_WORK TO BE COMPLETED_.
Please copy every line of the data in which the string "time" appears.

_INFORMATION SHOWN_.
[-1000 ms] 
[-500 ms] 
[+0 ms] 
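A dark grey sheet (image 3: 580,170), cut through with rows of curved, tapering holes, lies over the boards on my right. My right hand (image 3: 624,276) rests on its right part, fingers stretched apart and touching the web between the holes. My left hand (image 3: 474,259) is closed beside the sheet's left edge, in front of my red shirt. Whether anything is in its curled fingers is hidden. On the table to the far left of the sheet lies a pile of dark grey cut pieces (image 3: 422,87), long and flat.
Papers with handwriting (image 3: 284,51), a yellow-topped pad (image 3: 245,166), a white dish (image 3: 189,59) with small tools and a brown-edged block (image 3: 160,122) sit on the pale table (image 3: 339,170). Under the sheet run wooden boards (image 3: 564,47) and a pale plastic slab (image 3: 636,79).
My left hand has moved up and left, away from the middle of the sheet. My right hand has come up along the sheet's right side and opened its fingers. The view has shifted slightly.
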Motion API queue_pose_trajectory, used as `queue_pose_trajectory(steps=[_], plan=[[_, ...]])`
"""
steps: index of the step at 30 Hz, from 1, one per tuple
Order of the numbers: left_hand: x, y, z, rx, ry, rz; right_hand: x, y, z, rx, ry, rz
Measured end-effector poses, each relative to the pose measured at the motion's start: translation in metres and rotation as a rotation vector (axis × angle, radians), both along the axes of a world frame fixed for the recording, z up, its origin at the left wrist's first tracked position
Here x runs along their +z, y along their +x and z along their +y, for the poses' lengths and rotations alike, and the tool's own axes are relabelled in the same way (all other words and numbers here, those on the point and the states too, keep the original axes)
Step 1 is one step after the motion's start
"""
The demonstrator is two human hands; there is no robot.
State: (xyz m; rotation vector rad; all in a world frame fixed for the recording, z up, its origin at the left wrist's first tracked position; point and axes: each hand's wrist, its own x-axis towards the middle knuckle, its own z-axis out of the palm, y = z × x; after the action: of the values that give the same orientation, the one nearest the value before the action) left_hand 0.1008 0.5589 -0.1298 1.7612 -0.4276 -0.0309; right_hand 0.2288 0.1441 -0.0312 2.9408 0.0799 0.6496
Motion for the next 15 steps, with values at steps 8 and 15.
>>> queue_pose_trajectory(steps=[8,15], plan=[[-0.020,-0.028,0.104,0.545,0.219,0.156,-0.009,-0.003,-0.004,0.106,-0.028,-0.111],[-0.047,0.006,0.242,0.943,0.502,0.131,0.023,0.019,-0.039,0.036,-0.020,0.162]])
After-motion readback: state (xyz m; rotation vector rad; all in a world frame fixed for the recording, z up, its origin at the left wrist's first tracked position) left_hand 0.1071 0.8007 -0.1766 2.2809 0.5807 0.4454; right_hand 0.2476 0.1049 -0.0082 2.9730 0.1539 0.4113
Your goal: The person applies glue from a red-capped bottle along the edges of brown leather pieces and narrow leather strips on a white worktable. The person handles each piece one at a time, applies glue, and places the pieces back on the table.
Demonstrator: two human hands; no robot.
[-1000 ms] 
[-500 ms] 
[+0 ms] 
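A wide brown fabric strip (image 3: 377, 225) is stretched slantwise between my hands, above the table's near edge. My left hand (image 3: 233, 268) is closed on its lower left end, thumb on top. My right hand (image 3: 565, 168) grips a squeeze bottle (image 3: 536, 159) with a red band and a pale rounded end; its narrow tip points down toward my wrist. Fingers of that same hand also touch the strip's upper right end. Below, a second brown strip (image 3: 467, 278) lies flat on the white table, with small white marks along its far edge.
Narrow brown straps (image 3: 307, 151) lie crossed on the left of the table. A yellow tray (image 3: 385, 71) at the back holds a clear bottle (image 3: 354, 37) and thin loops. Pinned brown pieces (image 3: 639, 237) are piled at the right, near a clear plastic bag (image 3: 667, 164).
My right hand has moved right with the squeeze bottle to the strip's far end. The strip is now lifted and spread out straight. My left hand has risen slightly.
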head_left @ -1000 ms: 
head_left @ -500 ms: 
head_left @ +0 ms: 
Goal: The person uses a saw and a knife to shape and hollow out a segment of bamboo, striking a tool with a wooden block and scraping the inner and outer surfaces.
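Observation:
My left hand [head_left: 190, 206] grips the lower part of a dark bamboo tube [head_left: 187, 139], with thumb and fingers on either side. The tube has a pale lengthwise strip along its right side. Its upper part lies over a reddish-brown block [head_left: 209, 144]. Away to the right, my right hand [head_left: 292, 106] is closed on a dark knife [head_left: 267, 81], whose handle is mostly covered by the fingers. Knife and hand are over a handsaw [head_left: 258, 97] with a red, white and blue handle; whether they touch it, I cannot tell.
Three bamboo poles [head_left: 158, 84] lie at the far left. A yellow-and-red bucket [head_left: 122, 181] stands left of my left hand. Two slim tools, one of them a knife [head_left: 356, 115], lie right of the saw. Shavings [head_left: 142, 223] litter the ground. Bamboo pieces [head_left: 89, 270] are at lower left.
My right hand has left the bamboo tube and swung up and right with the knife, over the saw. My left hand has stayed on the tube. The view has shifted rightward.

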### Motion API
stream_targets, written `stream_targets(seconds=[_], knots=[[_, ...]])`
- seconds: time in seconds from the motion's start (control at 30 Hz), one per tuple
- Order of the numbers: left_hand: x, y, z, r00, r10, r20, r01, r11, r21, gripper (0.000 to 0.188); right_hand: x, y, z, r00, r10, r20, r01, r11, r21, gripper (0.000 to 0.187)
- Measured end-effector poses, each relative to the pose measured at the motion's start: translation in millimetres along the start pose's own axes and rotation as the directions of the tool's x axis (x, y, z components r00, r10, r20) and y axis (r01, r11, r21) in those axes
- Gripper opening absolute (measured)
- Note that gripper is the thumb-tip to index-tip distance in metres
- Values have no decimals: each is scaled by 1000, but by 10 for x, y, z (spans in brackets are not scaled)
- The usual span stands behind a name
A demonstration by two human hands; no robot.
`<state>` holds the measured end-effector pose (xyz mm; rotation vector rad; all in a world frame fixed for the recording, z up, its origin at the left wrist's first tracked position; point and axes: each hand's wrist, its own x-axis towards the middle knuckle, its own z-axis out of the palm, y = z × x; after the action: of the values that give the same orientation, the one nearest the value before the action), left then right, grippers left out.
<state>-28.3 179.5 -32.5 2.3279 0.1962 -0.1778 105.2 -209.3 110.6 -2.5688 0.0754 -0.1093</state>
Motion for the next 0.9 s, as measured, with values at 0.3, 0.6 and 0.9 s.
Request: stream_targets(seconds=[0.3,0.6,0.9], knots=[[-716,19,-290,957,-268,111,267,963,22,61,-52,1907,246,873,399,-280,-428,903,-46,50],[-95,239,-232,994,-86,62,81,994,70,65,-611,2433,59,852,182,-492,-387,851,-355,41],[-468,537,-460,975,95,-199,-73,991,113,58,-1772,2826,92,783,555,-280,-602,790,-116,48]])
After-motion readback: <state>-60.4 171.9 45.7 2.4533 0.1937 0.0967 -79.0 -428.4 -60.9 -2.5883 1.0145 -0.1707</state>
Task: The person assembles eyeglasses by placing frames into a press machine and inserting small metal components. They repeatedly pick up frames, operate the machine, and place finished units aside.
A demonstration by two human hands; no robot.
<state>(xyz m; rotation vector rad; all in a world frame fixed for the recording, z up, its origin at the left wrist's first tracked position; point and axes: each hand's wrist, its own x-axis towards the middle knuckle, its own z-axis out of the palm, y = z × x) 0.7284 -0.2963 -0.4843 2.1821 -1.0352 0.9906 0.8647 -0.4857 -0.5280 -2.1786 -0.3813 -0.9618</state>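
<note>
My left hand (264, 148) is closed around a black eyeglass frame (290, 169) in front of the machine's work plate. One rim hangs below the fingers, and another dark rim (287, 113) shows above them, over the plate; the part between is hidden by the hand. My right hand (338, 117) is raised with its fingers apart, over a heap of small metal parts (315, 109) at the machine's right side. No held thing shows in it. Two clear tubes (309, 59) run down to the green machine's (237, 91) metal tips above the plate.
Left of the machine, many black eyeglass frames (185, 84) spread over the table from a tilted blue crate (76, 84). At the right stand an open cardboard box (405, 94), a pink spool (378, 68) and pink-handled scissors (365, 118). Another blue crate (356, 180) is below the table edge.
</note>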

_ANSWER SPACE_.
Your goal: The person applies glue from a red-capped bottle along the edges of brown leather pieces and narrow leather strips on a white worktable. The person handles each piece one at a time, applies glue, and places the pieces back on the table.
- seconds: time in seconds from the motion's start (control at 30 Hz), one per tuple

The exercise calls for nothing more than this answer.